RECORDED DATA:

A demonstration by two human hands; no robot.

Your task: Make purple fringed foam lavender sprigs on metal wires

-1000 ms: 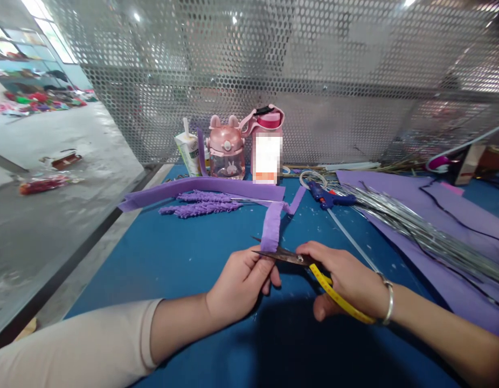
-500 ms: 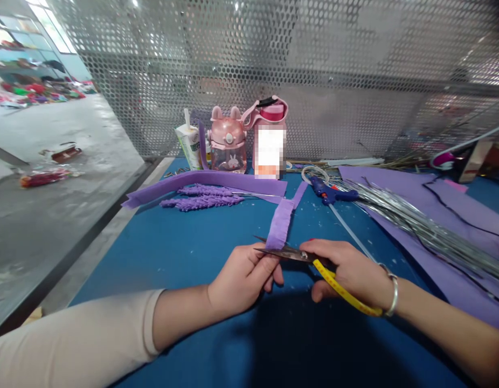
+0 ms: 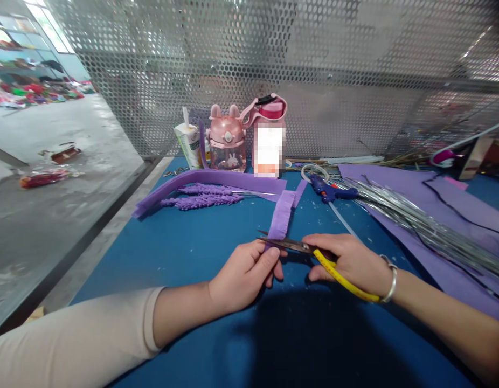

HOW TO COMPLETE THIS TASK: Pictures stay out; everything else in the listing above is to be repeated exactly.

TASK ANSWER:
A demonstration by two human hands; no robot.

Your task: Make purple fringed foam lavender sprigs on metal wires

-1000 ms: 
-500 ms: 
+0 ms: 

The output has been given in full.